YOUR ASSIGNMENT>
This exercise calls for the data below to be retyped exactly, minus any images.

◇ ◇ ◇

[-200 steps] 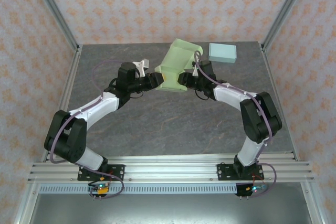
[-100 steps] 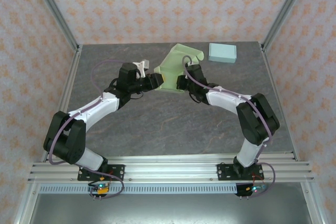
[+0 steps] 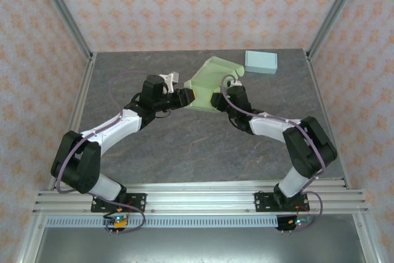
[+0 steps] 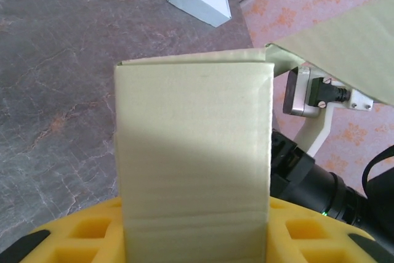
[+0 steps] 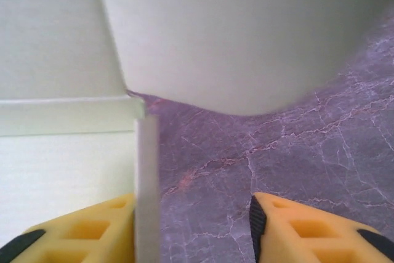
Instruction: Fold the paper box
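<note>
- Since one second ago, the paper box (image 3: pixel 214 81) has been tilted down and is now seen flatter, with its far corner turned toward the small blue box (image 3: pixel 261 61).
- It is light green and only partly folded, and it is found at the far middle of the bench (image 3: pixel 184 146), between the two arms.
- Whether its underside is resting on the bench cannot be told.
- The left end of the box is clamped by the jaws of the left gripper (image 3: pixel 186 97). In the left wrist view, one upright panel is seen held between the yellow pads (image 4: pixel 80 238).
- The jaws of the right gripper (image 3: pixel 217 100) are released. In the right wrist view they are seen apart, with grey bench between them.
- A thin wall edge of the box is seen standing against the inner side of one of these jaws.
- The small blue box is placed near the far right corner, closed, just apart from the paper box.
</note>
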Controlling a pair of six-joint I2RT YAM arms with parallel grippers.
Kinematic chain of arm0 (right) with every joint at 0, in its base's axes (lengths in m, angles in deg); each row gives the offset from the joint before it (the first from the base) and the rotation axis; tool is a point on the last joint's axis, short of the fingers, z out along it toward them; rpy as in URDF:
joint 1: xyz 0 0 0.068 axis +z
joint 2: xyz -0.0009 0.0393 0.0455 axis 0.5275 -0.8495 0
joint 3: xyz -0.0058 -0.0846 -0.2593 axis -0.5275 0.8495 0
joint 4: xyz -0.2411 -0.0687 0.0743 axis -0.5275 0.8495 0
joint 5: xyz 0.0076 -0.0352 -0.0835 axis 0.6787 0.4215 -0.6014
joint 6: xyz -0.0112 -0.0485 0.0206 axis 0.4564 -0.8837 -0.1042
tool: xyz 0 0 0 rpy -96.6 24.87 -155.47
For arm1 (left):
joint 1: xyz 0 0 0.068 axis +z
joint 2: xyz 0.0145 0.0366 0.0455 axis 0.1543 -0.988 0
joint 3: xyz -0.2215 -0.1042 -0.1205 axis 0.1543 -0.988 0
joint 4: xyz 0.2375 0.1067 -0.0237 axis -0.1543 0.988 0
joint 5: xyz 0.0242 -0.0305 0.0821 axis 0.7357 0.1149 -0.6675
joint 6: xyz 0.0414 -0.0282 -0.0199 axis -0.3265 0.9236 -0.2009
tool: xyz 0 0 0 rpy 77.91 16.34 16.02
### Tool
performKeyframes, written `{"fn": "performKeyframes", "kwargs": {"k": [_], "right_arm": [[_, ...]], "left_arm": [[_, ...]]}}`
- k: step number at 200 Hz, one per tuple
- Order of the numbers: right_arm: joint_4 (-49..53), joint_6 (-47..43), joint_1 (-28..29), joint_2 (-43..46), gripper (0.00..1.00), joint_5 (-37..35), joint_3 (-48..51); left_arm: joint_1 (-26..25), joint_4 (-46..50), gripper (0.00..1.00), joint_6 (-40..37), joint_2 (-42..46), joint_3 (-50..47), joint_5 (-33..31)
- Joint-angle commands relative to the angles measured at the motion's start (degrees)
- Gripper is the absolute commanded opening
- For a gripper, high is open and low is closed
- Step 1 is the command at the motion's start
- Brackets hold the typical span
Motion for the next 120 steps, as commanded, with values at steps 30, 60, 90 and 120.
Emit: {"fn": "performKeyframes", "kwargs": {"k": [30, 60, 90, 120], "right_arm": [[-2.06, 3.36, -2.57, 8.43, 0.59, 14.01, 2.62], [2.92, 0.42, -2.56, 8.67, 0.58, 13.65, 1.54], [6.37, -1.85, -2.35, 5.52, 0.53, 11.28, -1.02], [10.55, -4.93, -0.09, 1.21, 0.43, 7.19, -5.78]], "left_arm": [[0.56, 0.91, 0.35, -4.05, 2.66, 2.74, -3.52], [0.6, 0.17, 0.35, -3.37, 2.87, 2.36, -3.34], [0.56, -0.36, 0.35, -2.58, 3.47, 2.2, -3.08], [0.56, -1.4, 0.35, -2.01, 4.24, 2.11, -2.77]]}}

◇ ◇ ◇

TASK RESPONSE>
[-200 steps] 
[-100 steps] 
[+0 steps] 
[+0 steps] 
[+0 steps] 
Instruction: Fold the paper box
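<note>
- Since one second ago, the paper box (image 3: pixel 214 81) has been tilted down and is now seen flatter, with its far corner turned toward the small blue box (image 3: pixel 261 61).
- It is light green and only partly folded, and it is found at the far middle of the bench (image 3: pixel 184 146), between the two arms.
- Whether its underside is resting on the bench cannot be told.
- The left end of the box is clamped by the jaws of the left gripper (image 3: pixel 186 97). In the left wrist view, one upright panel is seen held between the yellow pads (image 4: pixel 80 238).
- The jaws of the right gripper (image 3: pixel 217 100) are released. In the right wrist view they are seen apart, with grey bench between them.
- A thin wall edge of the box is seen standing against the inner side of one of these jaws.
- The small blue box is placed near the far right corner, closed, just apart from the paper box.
</note>
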Controlling a pair of six-joint I2RT YAM arms with parallel grippers.
Kinematic chain of arm0 (right) with every joint at 0, in its base's axes (lengths in m, angles in deg); each row gives the offset from the joint before it (the first from the base) and the rotation axis; tool is a point on the last joint's axis, short of the fingers, z out along it toward them; rpy as in URDF:
joint 1: xyz 0 0 0.068 axis +z
joint 2: xyz -0.0009 0.0393 0.0455 axis 0.5275 -0.8495 0
joint 3: xyz -0.0058 -0.0846 -0.2593 axis -0.5275 0.8495 0
joint 4: xyz -0.2411 -0.0687 0.0743 axis -0.5275 0.8495 0
joint 5: xyz 0.0076 -0.0352 -0.0835 axis 0.6787 0.4215 -0.6014
joint 6: xyz -0.0112 -0.0485 0.0206 axis 0.4564 -0.8837 -0.1042
tool: xyz 0 0 0 rpy -96.6 24.87 -155.47
For arm1 (left):
joint 1: xyz 0 0 0.068 axis +z
joint 2: xyz 0.0145 0.0366 0.0455 axis 0.1543 -0.988 0
joint 3: xyz -0.2215 -0.1042 -0.1205 axis 0.1543 -0.988 0
joint 4: xyz 0.2375 0.1067 -0.0237 axis -0.1543 0.988 0
joint 5: xyz 0.0242 -0.0305 0.0821 axis 0.7357 0.1149 -0.6675
joint 6: xyz 0.0414 -0.0282 -0.0199 axis -0.3265 0.9236 -0.2009
tool: xyz 0 0 0 rpy 77.91 16.34 16.02
### Tool
performKeyframes, written `{"fn": "performKeyframes", "kwargs": {"k": [_], "right_arm": [[_, ...]], "left_arm": [[_, ...]]}}`
- k: step number at 200 Hz, one per tuple
- Order of the numbers: right_arm: joint_4 (-49..53), joint_6 (-47..43), joint_1 (-28..29), joint_2 (-43..46), gripper (0.00..1.00), joint_5 (-37..35), joint_3 (-48..51); left_arm: joint_1 (-26..25), joint_4 (-46..50), gripper (0.00..1.00), joint_6 (-40..37), joint_2 (-42..46), joint_3 (-50..47), joint_5 (-33..31)
- Joint-angle commands relative to the angles measured at the motion's start (degrees)
- Gripper is the absolute commanded opening
- For a gripper, high is open and low is closed
- Step 1 is the command at the motion's start
- Brackets hold the typical span
Motion for the next 120 steps, as commanded, with values at steps 30, 60, 90 and 120.
Emit: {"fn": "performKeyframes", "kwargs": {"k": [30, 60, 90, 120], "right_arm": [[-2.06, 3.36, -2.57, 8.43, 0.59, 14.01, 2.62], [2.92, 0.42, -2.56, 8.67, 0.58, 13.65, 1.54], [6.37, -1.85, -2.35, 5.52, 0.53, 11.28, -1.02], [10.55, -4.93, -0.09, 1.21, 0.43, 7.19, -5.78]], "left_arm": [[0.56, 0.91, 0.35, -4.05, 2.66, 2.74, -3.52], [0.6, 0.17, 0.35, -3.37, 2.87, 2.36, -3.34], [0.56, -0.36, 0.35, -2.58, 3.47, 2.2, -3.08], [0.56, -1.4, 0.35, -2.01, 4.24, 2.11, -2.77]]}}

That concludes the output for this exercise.